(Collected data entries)
┄┄┄┄┄┄

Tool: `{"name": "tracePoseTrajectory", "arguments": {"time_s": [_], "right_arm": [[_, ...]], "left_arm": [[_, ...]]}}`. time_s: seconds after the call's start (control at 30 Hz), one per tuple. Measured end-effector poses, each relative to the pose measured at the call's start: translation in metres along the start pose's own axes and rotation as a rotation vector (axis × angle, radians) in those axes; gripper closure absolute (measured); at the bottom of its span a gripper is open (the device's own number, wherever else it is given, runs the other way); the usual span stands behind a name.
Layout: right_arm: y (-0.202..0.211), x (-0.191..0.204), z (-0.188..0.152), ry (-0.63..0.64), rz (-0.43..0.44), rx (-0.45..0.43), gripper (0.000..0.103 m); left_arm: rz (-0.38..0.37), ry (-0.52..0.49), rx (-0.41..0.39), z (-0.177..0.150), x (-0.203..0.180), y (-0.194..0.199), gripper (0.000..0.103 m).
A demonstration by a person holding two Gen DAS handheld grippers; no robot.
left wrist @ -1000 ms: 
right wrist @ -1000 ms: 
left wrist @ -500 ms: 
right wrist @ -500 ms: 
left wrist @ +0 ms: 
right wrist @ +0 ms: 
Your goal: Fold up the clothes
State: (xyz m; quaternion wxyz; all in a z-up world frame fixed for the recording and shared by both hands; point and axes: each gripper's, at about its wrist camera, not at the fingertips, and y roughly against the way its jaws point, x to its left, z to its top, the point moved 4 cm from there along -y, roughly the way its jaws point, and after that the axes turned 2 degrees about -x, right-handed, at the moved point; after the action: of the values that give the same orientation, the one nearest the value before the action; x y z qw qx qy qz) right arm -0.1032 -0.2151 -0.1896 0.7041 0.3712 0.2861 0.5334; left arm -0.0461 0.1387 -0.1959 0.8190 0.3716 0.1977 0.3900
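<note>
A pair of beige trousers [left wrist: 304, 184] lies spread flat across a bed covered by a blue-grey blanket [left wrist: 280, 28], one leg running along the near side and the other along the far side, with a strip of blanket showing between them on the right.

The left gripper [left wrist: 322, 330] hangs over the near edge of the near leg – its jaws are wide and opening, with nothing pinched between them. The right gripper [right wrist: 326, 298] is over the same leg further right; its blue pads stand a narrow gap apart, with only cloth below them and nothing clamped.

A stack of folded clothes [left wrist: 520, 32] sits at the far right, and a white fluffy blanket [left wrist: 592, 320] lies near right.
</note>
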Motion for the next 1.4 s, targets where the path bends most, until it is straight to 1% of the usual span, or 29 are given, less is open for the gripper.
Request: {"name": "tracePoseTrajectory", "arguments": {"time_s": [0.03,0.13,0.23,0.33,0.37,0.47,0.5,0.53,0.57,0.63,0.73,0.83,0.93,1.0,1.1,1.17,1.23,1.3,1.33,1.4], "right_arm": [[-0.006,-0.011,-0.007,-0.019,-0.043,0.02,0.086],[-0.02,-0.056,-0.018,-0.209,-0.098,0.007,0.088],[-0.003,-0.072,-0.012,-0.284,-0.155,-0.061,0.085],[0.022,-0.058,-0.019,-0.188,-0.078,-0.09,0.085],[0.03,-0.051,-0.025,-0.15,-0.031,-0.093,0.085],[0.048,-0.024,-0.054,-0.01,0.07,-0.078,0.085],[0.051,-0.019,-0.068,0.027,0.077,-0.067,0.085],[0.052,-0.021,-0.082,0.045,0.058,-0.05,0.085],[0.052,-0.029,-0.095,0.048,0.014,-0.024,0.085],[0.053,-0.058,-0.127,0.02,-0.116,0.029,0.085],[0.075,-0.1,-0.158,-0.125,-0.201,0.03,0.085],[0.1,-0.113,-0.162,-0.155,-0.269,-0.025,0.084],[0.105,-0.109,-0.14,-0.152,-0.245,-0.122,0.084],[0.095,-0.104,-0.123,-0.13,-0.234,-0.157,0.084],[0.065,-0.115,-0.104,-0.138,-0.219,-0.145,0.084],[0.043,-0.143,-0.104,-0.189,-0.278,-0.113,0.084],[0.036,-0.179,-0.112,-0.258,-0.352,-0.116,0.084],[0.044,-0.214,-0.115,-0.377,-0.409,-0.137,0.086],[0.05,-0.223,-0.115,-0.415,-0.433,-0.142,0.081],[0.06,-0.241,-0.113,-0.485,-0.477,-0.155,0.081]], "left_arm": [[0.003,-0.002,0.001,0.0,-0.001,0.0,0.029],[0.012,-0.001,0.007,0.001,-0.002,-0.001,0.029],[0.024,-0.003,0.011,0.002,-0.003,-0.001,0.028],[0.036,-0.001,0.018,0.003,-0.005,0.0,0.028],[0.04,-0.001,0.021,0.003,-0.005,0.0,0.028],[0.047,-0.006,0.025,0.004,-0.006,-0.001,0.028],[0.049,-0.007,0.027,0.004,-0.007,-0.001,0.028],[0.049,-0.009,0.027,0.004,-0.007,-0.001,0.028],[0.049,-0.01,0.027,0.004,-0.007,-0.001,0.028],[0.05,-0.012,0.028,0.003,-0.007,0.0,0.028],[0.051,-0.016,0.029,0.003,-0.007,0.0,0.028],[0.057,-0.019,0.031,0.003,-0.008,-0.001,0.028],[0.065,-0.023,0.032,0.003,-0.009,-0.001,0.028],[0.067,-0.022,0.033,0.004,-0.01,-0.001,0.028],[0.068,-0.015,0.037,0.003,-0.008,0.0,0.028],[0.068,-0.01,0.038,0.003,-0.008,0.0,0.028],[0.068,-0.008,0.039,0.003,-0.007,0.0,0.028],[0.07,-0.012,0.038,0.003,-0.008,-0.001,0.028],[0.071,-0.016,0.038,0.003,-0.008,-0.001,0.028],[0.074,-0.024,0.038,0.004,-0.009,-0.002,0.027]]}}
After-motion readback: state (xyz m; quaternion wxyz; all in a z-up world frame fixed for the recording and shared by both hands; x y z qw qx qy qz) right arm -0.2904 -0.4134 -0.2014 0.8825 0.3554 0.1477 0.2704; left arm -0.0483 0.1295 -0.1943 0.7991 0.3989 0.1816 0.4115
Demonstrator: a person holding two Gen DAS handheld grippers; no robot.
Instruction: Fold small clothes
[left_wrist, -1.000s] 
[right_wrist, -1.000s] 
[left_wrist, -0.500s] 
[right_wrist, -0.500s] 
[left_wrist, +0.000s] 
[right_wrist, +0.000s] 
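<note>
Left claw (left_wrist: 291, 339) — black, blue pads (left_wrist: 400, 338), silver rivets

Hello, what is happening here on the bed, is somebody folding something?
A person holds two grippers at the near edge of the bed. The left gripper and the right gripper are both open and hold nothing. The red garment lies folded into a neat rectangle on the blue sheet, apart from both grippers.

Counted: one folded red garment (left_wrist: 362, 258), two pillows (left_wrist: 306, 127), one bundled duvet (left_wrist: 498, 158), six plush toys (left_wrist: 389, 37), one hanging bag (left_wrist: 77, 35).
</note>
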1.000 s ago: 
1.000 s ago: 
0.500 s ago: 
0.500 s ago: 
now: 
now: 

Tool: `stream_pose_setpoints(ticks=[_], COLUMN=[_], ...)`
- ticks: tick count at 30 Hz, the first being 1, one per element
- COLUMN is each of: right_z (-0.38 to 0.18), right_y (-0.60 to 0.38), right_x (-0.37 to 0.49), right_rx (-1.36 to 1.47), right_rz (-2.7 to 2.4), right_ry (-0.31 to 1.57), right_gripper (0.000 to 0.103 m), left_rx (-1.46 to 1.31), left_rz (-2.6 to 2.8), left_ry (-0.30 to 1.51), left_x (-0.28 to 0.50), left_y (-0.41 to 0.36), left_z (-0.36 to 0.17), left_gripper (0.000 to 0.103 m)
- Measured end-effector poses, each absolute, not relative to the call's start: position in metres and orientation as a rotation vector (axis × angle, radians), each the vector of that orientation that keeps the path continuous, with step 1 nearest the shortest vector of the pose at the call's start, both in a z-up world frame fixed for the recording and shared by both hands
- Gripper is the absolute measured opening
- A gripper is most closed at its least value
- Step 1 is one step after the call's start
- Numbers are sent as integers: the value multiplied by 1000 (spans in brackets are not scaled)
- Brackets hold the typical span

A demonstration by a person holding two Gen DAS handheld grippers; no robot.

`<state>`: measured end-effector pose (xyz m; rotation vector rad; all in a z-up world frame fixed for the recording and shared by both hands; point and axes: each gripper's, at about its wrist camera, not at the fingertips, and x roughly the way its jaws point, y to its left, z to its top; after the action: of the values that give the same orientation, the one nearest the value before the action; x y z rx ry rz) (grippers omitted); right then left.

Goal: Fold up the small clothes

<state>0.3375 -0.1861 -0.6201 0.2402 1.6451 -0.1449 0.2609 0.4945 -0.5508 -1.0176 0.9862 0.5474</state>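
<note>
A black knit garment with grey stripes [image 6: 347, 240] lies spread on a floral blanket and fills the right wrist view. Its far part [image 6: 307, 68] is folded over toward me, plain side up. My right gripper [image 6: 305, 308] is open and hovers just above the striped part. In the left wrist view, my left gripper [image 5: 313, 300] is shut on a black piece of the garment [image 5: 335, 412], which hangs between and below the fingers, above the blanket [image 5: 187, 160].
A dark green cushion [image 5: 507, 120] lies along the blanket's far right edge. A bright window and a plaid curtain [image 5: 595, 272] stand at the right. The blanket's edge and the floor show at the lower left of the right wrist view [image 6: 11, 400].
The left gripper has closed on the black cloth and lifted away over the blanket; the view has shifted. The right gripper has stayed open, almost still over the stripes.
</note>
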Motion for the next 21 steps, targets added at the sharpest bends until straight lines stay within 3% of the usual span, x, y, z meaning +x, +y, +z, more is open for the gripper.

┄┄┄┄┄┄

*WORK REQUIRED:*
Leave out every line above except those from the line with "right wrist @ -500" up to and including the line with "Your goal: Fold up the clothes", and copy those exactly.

*ANSWER SECTION:*
right wrist @ -500 ms: 
left wrist @ +0 ms: 
right wrist @ +0 ms: 
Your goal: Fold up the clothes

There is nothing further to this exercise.